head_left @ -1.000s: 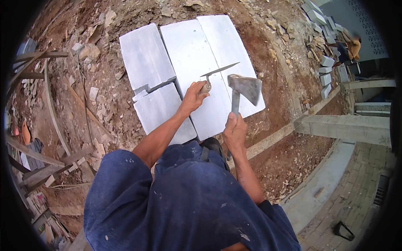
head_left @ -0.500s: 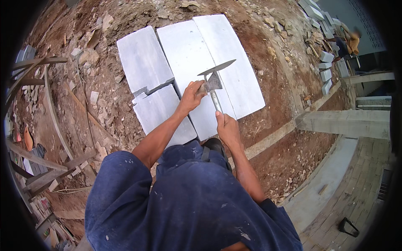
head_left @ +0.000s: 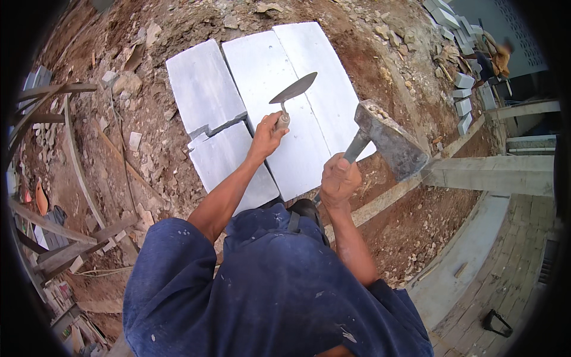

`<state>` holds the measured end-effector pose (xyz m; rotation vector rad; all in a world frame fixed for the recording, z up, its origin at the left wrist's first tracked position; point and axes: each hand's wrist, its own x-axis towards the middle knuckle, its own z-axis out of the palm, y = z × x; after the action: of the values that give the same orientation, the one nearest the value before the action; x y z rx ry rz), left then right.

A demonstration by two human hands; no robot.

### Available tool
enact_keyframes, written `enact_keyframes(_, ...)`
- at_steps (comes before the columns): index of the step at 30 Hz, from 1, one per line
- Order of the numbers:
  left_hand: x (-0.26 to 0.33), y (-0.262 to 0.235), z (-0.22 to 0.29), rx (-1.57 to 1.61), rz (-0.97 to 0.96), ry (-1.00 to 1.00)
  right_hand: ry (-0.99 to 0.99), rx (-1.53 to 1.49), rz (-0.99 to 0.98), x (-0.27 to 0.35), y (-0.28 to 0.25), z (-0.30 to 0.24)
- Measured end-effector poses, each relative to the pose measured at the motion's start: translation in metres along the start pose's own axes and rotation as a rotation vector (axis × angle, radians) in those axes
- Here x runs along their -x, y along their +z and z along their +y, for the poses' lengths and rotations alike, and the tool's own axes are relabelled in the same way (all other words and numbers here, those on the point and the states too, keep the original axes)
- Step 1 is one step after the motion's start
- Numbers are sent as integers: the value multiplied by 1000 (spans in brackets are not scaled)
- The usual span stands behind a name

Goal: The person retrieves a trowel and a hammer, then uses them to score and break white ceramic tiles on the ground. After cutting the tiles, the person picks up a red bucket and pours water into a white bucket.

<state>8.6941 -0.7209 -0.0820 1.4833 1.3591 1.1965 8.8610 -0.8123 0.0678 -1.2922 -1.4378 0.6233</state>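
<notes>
My left hand (head_left: 269,135) is closed around the short handle of a pointed trowel (head_left: 294,89), its blade standing over the white blocks. In my right hand (head_left: 341,180) is the handle of an axe (head_left: 389,140), its broad, worn metal head raised to the right of the blocks and toward me. Beneath both tools lie long white blocks (head_left: 315,65) side by side on the soil. The left block (head_left: 205,83) is broken across with a jagged, stepped crack, and its nearer piece (head_left: 238,166) lies close against the farther one.
Rubble and reddish soil (head_left: 143,35) surround the blocks. Wooden poles (head_left: 74,154) lean at the left. A concrete beam (head_left: 488,175) juts in from the right. Another person (head_left: 499,59) bends near stacked white blocks (head_left: 463,107) at the far right.
The axe has swung up and to the right, away from the trowel, its head now turned broadside. My left hand with the trowel has shifted slightly left.
</notes>
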Motion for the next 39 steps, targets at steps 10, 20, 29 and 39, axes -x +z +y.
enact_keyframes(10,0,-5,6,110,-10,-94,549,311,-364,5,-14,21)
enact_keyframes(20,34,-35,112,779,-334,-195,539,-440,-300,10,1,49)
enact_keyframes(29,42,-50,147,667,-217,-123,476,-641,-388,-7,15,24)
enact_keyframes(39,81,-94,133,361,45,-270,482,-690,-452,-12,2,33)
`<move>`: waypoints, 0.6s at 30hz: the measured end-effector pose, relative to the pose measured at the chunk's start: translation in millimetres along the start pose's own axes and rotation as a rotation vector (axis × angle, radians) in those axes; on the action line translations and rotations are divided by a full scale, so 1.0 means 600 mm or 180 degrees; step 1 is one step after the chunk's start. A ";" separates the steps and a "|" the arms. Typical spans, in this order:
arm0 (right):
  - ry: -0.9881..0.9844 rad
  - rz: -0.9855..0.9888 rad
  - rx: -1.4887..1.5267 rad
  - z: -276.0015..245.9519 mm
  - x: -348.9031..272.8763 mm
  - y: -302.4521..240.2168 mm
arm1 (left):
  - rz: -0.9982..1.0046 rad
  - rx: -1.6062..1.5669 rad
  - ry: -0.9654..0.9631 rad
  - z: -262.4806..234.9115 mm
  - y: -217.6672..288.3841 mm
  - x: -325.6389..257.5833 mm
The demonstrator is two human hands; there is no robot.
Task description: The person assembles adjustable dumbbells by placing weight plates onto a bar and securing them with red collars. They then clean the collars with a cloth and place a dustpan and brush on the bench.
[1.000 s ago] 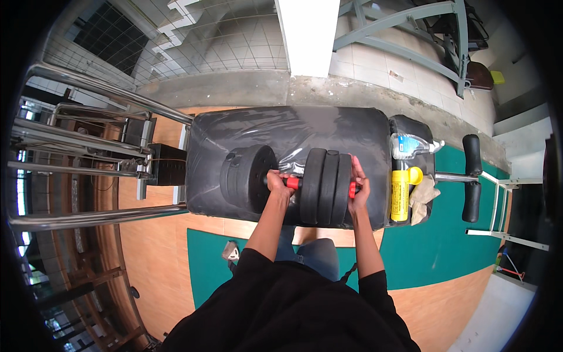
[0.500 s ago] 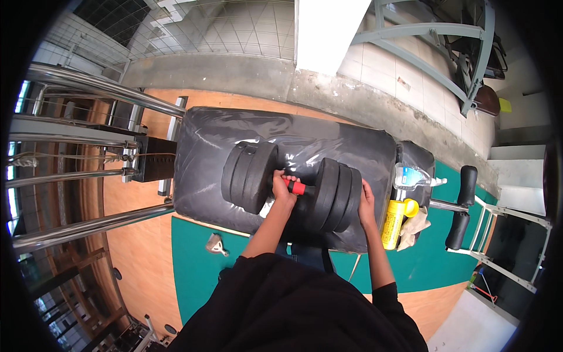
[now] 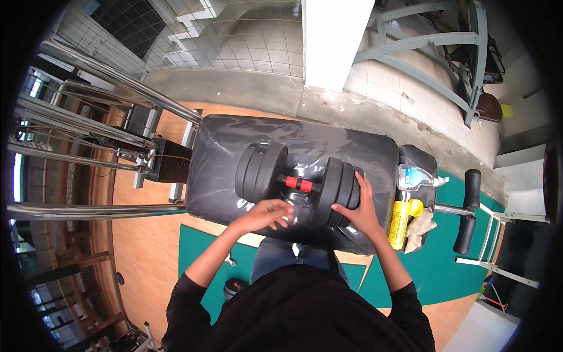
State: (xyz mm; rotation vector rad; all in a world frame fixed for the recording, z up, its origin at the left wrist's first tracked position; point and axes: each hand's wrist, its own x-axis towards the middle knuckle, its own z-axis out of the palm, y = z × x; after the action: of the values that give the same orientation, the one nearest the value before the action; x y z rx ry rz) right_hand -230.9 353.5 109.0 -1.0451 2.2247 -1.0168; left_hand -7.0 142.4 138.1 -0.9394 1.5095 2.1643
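A black dumbbell (image 3: 300, 184) with a red and black handle lies across the dark padded bench (image 3: 352, 135), which is wrapped in clear plastic. Each end carries several thick round plates. My right hand (image 3: 365, 210) grips the outer plates at the right end, thumb on the near side and fingers along the outer face. My left hand (image 3: 267, 215) is off the handle, just in front of the left plates (image 3: 262, 172). Its fingers are apart and slightly curled, with nothing in them.
On the bench's right section sit a clear spray bottle (image 3: 415, 177), a yellow canister (image 3: 399, 226) and a beige cloth (image 3: 420, 229). Chrome machine rails (image 3: 99, 210) reach the bench from the left. Foam rollers (image 3: 472, 189) stick out beyond its right end. A green mat (image 3: 434, 276) covers floor nearby.
My left hand has let go of the handle and drawn back toward me. My right hand has gone from resting along the outer plate to gripping the right plates. The dumbbell now lies on the bench.
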 end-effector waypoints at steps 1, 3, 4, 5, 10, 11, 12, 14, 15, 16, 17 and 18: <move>0.0008 -0.0031 0.0020 0.001 -0.001 0.003 | 0.0386 0.0419 0.0174 -0.012 0.005 -0.022; 0.0192 -0.0126 -0.0129 0.005 -0.006 0.007 | 0.1285 0.0839 0.1314 -0.051 -0.016 -0.021; 0.0284 -0.0168 -0.0205 0.006 -0.008 0.006 | 0.1492 0.1318 0.2029 -0.062 -0.009 -0.022; 0.0368 -0.0194 -0.0328 0.003 -0.010 -0.002 | 0.1472 0.1476 0.2335 -0.077 -0.016 -0.020; 0.0148 -0.0352 -0.1129 -0.019 -0.024 -0.056 | 0.0841 0.1350 0.2628 -0.119 -0.036 -0.005; 0.0063 -0.0383 -0.1510 -0.022 -0.029 -0.070 | 0.0878 0.1451 0.2399 -0.121 -0.034 0.001; -0.0068 -0.0360 -0.1579 -0.017 -0.032 -0.076 | 0.0899 0.1628 0.2275 -0.120 -0.033 0.003; -0.0341 -0.0312 -0.1720 -0.003 -0.032 -0.087 | 0.0936 0.1971 0.2027 -0.107 -0.029 0.006; -0.0393 -0.0303 -0.1799 0.005 -0.029 -0.089 | 0.1027 0.2075 0.1973 -0.108 -0.041 0.020; -0.0339 -0.0463 -0.1856 0.007 -0.024 -0.084 | 0.1059 0.2100 0.2036 -0.108 -0.049 0.033; -0.0294 -0.0625 -0.1901 0.013 -0.019 -0.076 | 0.1076 0.2129 0.2106 -0.106 -0.051 0.040; -0.0248 -0.0787 -0.1945 0.019 -0.013 -0.069 | 0.1094 0.2158 0.2175 -0.106 -0.052 0.047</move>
State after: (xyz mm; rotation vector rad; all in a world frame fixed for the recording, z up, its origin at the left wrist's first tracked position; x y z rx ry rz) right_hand -200.5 337.1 135.2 -1.6142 2.4394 -0.3603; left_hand 12.2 92.9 83.5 -1.2769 2.6509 1.3310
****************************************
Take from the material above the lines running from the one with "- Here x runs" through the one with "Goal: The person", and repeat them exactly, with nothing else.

- Here x runs along their -x, y along their +z and z along their +y, for the poses' lengths and rotations alike, and the tool's own axes are relabelled in the same way (all other words and numbers here, those on the point and the states too, keep the original axes)
- Step 1 is one step after the motion's start
- Numbers are sent as integers: the value multiplied by 1000 (spans in brackets are not scaled)
- The usual span stands behind a name

Goal: The person retrieves a trowel and a hammer, then uses them to score and break white ceramic tiles on the ground. After cutting the tiles, the person picks up a red bucket and pours water into a white bucket.

What the answer needed to say has been said.